Rosalie has presented at talks, lectures, and workshops throughout North America over the years, and has held various teaching positions since the mid-1990s, most recently being the Professor of Photography at Discovery University in Ottawa from 2014-2017. She has also completed artists residencies including the Royal Melbourne Institute of Technology’s International Artist in Residency Program and Gushul Studio and University of Lethbridge Residency Program that provided the opportunity to initiate the Wrapped in Culture collaboration between Australian Aboriginal artists and First Nations artists in Canada.
About the Cloak
Rosalie Favell’s involvement in the Wrapped In Culture Australian Aboriginal/Canadian First Nations collaborative project first started while she was participating in a six-week artist’s residency in Melbourne, Australia.
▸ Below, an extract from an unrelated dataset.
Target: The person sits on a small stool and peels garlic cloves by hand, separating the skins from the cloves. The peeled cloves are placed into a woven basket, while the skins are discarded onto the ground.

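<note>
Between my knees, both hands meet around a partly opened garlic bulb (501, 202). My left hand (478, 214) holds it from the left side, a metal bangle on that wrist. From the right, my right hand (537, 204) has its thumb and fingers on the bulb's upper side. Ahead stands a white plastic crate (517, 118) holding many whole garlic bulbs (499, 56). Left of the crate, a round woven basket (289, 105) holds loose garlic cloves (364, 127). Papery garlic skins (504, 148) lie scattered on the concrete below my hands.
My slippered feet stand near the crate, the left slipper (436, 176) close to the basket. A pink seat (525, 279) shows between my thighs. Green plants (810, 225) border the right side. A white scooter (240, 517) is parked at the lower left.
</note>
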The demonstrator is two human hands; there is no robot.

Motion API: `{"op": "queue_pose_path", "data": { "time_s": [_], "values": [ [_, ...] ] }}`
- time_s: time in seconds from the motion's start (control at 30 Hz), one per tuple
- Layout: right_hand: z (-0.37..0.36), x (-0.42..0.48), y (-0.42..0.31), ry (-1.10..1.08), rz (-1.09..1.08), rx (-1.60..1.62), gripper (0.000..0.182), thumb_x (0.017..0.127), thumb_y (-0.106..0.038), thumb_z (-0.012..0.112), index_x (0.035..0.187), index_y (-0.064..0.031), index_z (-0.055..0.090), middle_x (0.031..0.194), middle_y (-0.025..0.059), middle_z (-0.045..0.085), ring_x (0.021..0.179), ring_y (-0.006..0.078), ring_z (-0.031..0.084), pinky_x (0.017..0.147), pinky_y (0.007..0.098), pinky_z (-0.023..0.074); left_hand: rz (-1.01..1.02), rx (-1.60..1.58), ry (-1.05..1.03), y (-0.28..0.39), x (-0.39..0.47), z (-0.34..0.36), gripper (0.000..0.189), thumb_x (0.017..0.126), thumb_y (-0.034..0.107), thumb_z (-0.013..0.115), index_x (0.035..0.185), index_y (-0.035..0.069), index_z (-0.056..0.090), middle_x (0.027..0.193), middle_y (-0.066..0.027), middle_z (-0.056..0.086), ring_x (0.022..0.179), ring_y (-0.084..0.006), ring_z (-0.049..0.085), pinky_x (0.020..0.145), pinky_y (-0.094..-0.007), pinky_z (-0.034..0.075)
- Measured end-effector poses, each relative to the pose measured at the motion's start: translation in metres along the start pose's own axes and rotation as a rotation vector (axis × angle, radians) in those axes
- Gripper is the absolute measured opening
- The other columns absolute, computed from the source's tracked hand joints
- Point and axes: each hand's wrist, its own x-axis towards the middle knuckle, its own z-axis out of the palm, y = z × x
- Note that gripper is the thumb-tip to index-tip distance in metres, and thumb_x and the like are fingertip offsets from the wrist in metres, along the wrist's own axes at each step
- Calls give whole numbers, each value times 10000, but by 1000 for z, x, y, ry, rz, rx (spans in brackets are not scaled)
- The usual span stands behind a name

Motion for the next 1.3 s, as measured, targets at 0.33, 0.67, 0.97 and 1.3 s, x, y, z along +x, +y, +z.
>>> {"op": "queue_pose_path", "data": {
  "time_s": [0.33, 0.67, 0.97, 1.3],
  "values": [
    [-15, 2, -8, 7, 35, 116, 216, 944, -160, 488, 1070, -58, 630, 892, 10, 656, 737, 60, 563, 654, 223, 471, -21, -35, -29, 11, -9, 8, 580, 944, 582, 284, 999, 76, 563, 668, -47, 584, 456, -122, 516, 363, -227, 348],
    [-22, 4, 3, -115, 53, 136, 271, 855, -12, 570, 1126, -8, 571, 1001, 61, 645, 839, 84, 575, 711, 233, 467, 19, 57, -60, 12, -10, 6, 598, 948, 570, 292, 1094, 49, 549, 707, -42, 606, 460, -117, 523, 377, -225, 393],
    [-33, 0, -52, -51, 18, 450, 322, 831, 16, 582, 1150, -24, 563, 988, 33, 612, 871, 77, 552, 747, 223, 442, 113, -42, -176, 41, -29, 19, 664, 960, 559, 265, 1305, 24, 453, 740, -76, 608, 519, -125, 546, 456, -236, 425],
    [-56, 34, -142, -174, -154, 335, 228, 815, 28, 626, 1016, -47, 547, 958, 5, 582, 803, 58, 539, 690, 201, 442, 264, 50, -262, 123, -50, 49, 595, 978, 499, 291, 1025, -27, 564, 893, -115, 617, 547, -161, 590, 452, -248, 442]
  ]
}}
It was there that she was introduced to esteemed Indigenous Australian artist Maree Clarke who was facilitating possum skin cloak making workshops at the time.
Once back in Canada, Rosalie began seeking out support and partners to get Australian possum skin cloak makers to Canada. She also began contacting Canadian First Nations artists who could bring their skills into a collaborative art project with the Indigenous artists from Australia focused on producing a traditional southeast Australian style possum skin cloak and a traditional Canadian plains style buffalo hide robe.
Possum skin cloaks started out as two or three skins sewn together. The robes were initially used as a baby blanket, daily personal robe, and also as an adult night time sleeping blanket, among other uses. They were continually added to throughout a person’s life as the owner grew into an adult. In some regions of south-east Australia, every tribal member was eventually laid to rest wrapped in their personal possum skin cloak when they passed away.
Other parts of the possum were used by the cloak makers, such as possum jaw incisors, which were used to score or incise traditional designs into the skin side of the cloak. Designs were lined and coloured with red ochre on the non-fur skin side of the cloak–these designs contain and convey information about the owner’s lineage and native territory.
The introduction of mass-produced wool blankets by the British invaders in the 1800s eventually replaced the traditional, spiritually significant, and more functional possum skin cloaks used by the aboriginal population. The art of possum skin cloak making has been reclaimed and resurrected in recent generations, and contemporary possum skin cloaks have been proudly worn by Australia’s aboriginal people in a variety of modern contexts, including public and traditional ceremonies.
Possum skin cloaks were essential everyday clothing for aboriginal peoples in the south-east of Australia. Australian possums are marsupials and genetically, they are more closely related to other Australian marsupials, such as kangaroos, than they are to the opossums native to the American continents. Throughout Australia, various levels of protective laws have been enacted to ensure the species’ health and survival. Human exploitation of the land and introduced species have had a negative impact on the native possums’ population numbers and overall quality of life.